More than 1.6 million people in Cook County live in areas that are the hardest for the U.S. Census Bureau to count in the nation, Cook County Treasurer Maria Pappas said today at a news conference where she was joined by other Chicago-area elected officials
who urged residents to participate in the 2020 Census.
"If you want to count, you've got to be counted," Pappas said.
Most of these areas, called census tracts, are located on the South and West Sides of Chicago and south and west suburbs, Pappas said. A map is available
Joining Pappas at the news conference were: U.S. Rep. Raja Krishnamoorthi (8th); Toni Preckwinkle, President of the Cook County Board of Commissioners; Kim Foxx, Cook County State's Attorney; Karen Yarbrough, Cook County Clerk; and Marilyn Sanders, Regional
Director, U.S. Census Bureau.
Cook County Commissioners Stanley Moore (4th), Chairman, Complete Count Census Committee; John Daley (11th), Chairman of the Finance Committee; and Kevin Morrison (15th) also participated.

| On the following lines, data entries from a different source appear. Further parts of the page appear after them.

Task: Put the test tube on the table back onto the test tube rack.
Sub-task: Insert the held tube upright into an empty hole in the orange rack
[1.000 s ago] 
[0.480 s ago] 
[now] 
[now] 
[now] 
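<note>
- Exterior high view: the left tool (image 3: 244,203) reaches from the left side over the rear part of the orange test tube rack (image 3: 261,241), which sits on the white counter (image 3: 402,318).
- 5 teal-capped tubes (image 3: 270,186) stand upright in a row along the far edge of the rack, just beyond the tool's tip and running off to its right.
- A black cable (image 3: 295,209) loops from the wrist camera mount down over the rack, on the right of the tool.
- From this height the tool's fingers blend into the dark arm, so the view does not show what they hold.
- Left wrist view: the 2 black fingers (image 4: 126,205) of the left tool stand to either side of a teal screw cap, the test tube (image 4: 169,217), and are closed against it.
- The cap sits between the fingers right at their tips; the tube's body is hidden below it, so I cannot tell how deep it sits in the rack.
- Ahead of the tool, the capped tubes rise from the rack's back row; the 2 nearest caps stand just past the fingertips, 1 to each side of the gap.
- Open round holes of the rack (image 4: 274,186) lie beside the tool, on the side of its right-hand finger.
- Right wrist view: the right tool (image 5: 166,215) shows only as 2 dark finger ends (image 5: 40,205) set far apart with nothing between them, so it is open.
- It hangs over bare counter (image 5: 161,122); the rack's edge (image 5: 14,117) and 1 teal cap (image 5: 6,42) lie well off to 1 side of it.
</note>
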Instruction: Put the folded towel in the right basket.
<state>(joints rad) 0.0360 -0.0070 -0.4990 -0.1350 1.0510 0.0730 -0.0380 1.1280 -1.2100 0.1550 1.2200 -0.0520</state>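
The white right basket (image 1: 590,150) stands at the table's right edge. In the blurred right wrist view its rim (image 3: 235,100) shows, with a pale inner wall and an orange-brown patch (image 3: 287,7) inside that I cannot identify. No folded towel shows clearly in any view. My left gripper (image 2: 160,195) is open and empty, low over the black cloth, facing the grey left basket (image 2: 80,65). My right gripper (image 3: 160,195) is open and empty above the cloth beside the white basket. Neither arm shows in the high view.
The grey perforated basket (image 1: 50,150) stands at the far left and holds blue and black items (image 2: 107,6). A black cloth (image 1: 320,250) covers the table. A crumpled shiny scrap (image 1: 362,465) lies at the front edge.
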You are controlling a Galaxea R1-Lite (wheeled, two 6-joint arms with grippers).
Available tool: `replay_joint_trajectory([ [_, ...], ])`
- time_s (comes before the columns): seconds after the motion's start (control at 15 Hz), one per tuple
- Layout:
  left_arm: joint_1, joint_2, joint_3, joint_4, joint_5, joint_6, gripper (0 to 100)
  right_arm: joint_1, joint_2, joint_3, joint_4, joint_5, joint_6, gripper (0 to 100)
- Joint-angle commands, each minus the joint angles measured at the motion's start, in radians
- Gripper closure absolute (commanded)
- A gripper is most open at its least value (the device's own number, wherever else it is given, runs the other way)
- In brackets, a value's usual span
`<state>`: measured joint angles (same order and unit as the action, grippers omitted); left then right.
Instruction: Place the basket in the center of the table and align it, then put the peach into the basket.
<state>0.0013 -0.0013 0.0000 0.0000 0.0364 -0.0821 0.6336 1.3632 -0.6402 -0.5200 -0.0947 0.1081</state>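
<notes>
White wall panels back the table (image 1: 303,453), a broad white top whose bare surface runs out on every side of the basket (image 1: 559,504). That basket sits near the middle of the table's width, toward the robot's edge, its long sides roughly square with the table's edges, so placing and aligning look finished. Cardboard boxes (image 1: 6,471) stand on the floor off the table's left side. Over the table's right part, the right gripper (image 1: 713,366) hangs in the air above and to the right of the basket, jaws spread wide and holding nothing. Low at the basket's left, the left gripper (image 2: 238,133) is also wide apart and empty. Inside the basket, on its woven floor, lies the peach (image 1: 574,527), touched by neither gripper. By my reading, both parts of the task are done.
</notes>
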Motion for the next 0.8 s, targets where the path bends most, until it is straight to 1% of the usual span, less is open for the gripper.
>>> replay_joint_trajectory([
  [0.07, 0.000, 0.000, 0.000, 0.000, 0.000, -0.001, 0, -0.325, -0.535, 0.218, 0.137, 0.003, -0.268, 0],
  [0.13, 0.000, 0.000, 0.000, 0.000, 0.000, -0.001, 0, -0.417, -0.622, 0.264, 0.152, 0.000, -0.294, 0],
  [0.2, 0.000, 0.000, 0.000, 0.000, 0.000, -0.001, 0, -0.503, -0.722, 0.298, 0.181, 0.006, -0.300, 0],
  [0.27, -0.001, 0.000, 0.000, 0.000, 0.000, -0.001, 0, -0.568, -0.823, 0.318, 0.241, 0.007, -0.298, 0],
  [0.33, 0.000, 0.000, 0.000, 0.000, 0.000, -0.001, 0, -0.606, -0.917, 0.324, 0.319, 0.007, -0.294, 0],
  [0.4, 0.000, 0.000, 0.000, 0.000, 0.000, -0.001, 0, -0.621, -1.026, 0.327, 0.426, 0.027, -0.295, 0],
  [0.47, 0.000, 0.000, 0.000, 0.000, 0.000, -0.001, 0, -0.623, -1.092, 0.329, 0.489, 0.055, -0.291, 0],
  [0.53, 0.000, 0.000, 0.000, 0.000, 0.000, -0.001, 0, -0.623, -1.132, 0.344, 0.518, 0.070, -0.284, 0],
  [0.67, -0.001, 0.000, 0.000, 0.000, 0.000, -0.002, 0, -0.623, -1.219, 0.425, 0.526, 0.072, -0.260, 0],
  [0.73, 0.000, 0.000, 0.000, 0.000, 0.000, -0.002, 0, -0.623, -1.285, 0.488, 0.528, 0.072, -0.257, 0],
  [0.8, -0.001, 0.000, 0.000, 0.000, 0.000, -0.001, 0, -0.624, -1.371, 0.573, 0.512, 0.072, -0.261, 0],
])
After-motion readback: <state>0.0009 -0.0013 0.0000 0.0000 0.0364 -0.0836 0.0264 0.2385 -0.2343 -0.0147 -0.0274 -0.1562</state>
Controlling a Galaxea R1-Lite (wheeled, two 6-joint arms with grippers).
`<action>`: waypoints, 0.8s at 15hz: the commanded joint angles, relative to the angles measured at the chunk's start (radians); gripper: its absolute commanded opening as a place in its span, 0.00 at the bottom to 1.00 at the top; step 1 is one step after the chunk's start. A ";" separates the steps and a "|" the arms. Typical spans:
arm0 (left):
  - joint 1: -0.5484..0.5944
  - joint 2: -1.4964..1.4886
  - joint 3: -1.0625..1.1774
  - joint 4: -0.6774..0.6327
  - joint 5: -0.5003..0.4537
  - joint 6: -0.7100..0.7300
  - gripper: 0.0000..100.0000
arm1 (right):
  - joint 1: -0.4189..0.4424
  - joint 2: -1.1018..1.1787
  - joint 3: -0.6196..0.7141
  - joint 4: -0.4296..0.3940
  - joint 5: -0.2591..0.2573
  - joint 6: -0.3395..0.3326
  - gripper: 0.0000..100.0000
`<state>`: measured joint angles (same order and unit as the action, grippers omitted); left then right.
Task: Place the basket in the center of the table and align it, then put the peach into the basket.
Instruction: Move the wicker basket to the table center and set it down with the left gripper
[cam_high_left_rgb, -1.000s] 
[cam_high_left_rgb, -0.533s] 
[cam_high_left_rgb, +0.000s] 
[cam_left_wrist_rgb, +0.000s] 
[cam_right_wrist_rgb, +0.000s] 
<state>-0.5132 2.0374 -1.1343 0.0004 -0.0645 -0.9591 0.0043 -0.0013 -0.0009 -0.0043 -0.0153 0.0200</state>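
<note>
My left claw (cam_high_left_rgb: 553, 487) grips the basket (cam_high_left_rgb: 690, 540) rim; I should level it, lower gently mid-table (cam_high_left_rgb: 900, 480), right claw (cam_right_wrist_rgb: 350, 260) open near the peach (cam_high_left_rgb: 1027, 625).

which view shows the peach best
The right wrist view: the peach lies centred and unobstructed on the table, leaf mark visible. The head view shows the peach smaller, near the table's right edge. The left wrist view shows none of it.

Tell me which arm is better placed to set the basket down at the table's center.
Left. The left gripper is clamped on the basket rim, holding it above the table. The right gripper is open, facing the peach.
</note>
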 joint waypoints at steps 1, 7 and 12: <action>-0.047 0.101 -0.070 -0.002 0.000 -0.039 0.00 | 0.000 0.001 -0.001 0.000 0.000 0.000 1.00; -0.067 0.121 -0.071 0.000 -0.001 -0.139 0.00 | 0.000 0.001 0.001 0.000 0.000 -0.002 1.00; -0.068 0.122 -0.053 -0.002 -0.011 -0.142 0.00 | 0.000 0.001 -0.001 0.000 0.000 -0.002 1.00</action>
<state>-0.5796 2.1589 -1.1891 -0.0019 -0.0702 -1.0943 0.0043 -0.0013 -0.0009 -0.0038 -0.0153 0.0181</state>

Aldermen Ariel Reboyras (30th), Chairman, Chicago City Council Special Legislative Committee on the Census; Howard Brookins Jr. (21st); Alderman Walter Burnett Jr. (27th); Felix Cardona Jr. (31st); and Byron Sigcho Lopez (25th) spoke.
Leaders of the Polish community who spoke were: Jan Kopec, President, Alliance of Polish Clubs and Honorary Cook County Deputy Treasurer; and Michael Niedzinski, President, Illinois Division, Polish American Congress.
The elected officials gathered around a dedicated computer workstation on the front counter of the Treasurer's Office where residents ran register for the 2020 Census starting in mid-March. It is the first such location in Cook County government. Brochures
about the 2020 Census in Spanish, Polish and English are also available.
The hardest-to-count census tracts are designated by the Census Bureau. They are the areas where the fewest households mailed back the 2010 Census questionnaire.